Assignment →
Every line of the data below that holds the string "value" needs to be reported.

[Dataset items]
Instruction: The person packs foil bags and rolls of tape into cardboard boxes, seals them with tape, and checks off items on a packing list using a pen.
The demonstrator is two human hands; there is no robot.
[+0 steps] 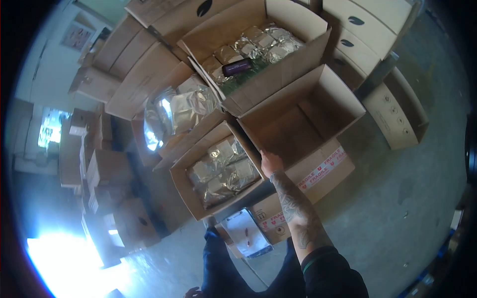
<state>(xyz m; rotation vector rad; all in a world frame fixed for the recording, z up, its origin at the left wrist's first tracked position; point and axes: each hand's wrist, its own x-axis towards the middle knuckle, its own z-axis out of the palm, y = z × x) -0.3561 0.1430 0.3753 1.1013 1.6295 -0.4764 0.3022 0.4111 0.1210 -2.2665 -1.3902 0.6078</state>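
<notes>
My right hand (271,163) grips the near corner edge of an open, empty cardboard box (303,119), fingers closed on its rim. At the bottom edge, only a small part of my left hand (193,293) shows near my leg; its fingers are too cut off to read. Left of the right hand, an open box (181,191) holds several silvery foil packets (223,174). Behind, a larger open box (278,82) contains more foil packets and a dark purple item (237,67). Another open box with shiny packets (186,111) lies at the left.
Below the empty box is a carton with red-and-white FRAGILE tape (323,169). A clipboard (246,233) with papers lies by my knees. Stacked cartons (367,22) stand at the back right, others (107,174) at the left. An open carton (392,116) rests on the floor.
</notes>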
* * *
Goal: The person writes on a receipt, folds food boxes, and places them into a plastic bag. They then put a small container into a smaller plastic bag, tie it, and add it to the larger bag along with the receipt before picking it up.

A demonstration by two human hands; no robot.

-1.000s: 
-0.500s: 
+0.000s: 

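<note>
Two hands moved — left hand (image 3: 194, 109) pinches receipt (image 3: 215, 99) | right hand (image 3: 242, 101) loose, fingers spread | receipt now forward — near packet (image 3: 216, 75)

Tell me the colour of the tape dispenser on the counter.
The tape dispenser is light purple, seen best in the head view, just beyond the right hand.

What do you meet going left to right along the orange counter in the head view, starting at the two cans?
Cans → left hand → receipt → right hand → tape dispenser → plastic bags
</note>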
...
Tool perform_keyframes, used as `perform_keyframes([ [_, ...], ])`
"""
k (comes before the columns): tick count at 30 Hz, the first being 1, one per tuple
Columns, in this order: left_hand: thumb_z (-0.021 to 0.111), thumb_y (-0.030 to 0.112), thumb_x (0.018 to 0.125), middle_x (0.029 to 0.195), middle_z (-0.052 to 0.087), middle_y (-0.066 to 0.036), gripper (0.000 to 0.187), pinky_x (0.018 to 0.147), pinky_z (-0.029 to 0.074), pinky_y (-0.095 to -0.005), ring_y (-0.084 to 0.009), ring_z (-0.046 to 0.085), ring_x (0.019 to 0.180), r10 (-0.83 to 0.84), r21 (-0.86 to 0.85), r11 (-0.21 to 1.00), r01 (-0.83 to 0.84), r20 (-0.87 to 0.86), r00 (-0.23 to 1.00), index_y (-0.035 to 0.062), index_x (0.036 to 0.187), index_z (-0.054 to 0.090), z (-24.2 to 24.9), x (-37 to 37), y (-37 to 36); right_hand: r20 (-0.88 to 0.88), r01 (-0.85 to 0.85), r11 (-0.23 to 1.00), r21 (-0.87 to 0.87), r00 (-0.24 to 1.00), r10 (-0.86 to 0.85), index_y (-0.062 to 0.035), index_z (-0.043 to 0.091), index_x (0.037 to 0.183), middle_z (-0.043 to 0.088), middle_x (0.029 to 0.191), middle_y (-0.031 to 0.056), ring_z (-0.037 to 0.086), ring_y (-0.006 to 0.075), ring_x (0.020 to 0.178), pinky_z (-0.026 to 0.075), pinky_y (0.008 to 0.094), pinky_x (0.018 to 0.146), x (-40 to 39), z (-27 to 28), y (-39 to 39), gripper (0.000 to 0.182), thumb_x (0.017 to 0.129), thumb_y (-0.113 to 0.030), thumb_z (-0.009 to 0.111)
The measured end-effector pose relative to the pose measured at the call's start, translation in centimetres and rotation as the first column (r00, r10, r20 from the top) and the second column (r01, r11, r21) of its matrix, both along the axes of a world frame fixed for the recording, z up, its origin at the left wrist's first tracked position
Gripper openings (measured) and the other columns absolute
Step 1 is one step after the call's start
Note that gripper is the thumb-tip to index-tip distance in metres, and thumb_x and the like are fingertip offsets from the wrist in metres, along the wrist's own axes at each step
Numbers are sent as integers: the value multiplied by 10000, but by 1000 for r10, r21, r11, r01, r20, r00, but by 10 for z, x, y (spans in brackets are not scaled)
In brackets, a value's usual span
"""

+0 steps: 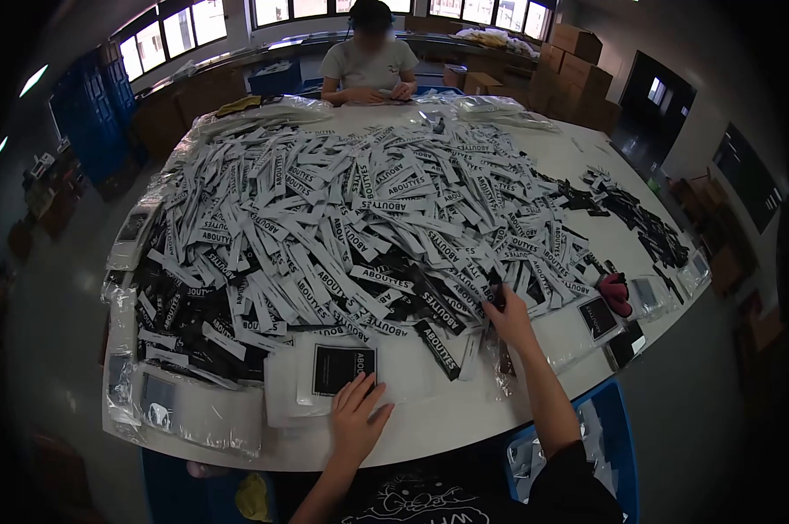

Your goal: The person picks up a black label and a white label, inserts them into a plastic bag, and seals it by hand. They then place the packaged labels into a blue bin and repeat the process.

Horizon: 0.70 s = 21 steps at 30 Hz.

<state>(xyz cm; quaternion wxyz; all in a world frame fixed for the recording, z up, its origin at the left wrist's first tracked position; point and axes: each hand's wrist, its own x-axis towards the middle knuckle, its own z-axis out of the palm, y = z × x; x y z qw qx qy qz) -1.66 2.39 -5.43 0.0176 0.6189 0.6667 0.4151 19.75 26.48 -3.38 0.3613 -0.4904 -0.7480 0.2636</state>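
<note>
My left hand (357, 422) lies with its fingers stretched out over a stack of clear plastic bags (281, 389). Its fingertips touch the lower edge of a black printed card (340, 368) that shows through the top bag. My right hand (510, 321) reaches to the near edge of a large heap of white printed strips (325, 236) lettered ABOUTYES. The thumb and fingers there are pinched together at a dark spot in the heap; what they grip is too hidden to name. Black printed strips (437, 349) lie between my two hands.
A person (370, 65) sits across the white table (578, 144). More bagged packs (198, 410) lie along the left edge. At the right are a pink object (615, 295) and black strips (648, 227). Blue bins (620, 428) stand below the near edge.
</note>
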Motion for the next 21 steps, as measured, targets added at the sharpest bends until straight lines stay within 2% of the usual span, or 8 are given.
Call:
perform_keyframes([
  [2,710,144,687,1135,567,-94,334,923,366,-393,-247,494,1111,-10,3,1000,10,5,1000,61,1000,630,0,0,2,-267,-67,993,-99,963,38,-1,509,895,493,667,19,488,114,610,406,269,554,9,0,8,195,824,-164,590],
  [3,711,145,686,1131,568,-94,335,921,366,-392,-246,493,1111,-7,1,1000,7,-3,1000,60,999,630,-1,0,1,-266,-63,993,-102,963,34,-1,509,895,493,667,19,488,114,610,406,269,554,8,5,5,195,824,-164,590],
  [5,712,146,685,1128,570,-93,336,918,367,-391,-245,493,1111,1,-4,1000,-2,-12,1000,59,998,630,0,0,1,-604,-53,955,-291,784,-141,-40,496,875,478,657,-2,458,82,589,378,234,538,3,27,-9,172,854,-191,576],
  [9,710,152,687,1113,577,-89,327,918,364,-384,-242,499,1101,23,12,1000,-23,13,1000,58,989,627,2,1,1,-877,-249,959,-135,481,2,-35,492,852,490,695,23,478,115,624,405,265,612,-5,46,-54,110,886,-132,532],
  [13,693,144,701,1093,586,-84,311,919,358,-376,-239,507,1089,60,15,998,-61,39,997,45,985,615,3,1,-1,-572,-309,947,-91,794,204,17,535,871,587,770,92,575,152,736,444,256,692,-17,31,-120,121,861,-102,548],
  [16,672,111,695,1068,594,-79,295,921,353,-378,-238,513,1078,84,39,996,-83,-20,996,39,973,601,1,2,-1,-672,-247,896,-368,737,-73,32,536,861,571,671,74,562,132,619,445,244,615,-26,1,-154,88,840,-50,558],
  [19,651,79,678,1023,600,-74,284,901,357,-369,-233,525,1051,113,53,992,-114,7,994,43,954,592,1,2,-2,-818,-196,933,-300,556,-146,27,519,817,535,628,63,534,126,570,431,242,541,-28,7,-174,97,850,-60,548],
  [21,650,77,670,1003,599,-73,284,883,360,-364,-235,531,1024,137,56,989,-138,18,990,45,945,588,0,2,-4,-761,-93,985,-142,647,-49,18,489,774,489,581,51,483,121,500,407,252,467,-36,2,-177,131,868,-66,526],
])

Task answer →
Numbers are sent as integers: the value multiplied by 10000, but by 1000 for r10, r21, r11, r01, r20, r00, but by 10 for z, x, y (spans in brackets are not scaled)
In brackets, a value's usual span

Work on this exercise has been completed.